[Problem to solve] Start at the top line and retype the data exactly through to the end.

[Data segment]
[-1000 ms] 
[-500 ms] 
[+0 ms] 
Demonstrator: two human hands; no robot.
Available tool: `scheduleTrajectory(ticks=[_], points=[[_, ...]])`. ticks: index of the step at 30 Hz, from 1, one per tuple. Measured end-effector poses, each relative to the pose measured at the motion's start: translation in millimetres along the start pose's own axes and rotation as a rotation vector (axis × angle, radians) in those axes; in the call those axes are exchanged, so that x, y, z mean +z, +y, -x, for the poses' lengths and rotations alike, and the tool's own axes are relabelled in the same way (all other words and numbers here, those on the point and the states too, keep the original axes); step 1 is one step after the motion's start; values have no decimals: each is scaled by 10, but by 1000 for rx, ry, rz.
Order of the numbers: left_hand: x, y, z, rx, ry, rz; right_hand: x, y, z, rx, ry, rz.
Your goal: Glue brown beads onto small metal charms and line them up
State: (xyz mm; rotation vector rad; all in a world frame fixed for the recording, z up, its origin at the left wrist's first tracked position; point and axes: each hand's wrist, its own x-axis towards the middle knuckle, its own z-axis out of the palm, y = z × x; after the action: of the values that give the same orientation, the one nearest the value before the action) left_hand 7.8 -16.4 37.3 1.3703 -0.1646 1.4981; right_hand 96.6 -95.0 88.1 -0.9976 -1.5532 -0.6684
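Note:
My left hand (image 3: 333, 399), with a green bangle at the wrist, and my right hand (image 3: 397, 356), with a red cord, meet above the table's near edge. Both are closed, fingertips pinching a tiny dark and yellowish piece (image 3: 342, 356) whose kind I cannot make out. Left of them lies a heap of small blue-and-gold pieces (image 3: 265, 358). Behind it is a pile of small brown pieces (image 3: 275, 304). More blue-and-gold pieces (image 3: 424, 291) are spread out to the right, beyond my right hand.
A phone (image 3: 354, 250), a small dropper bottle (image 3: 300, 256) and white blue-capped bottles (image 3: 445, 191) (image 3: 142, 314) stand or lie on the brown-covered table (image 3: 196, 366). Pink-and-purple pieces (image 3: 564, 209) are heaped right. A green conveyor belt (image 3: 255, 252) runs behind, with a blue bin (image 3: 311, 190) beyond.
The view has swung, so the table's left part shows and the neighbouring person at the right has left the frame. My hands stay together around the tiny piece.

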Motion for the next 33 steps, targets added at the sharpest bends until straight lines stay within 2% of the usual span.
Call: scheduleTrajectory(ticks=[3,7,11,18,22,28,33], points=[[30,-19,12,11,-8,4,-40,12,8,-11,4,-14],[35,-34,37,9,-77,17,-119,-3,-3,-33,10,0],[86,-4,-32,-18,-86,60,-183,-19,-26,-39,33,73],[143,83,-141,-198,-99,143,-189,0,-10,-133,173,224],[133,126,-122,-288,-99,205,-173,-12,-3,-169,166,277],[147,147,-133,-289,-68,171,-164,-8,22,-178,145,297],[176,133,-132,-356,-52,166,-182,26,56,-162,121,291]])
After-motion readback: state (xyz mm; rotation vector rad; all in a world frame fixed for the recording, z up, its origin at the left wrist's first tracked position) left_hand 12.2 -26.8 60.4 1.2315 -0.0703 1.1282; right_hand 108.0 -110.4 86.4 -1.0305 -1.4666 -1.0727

[Answer to this exercise]
[-1000 ms] 
[-500 ms] 
[+0 ms] 
Demonstrator: two human hands; no robot.
Available tool: `scheduleTrajectory(ticks=[_], points=[[_, ...]])`. ticks: index of the step at 30 Hz, from 1, one per tuple. Measured end-effector poses, each relative to the pose measured at the motion's start: translation in millimetres along the start pose's own axes and rotation as a rotation vector (axis × angle, radians) in those axes; in the call those axes are exchanged, so that x, y, z mean +z, +y, -x, for the poses' lengths and rotations alike, and the tool's own axes are relabelled in the same way (all other words and numbers here, those on the point and the states too, keep the original axes); step 1 is one step after the motion's start; values have no decimals: each is scaled by 10, but by 1000 for rx, ry, rz.
Order of the numbers: left_hand: x, y, z, rx, ry, rz; right_hand: x, y, z, rx, ry, rz.
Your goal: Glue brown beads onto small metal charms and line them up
State: (xyz mm; rotation vector rad; all in a world frame fixed for the recording, z up, its origin at the left wrist's first tracked position; point and axes: each hand's wrist, its own x-axis towards the middle knuckle, its own z-axis out of the palm, y = z × x; after the action: of the values that give the same orientation, the one nearest the value before the action) left_hand 7.8 -16.4 37.3 1.3703 -0.1646 1.4981; right_hand 96.6 -95.0 88.1 -0.9976 -1.5532 -0.6684
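Note:
My left hand (image 3: 333, 399), with a green bangle at the wrist, and my right hand (image 3: 397, 356), with a red cord, meet above the table's near edge. Both are closed, fingertips pinching a tiny dark and yellowish piece (image 3: 342, 356) whose kind I cannot make out. Left of them lies a heap of small blue-and-gold pieces (image 3: 265, 358). Behind it is a pile of small brown pieces (image 3: 275, 304). More blue-and-gold pieces (image 3: 424, 291) are spread out to the right, beyond my right hand.
A phone (image 3: 354, 250), a small dropper bottle (image 3: 300, 256) and white blue-capped bottles (image 3: 445, 191) (image 3: 142, 314) stand or lie on the brown-covered table (image 3: 196, 366). Pink-and-purple pieces (image 3: 564, 209) are heaped right. A green conveyor belt (image 3: 255, 252) runs behind, with a blue bin (image 3: 311, 190) beyond.
The view has swung, so the table's left part shows and the neighbouring person at the right has left the frame. My hands stay together around the tiny piece.
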
Motion for the next 33 steps, targets added at the sharpest bends until straight lines stay within 2% of the usual span.
Call: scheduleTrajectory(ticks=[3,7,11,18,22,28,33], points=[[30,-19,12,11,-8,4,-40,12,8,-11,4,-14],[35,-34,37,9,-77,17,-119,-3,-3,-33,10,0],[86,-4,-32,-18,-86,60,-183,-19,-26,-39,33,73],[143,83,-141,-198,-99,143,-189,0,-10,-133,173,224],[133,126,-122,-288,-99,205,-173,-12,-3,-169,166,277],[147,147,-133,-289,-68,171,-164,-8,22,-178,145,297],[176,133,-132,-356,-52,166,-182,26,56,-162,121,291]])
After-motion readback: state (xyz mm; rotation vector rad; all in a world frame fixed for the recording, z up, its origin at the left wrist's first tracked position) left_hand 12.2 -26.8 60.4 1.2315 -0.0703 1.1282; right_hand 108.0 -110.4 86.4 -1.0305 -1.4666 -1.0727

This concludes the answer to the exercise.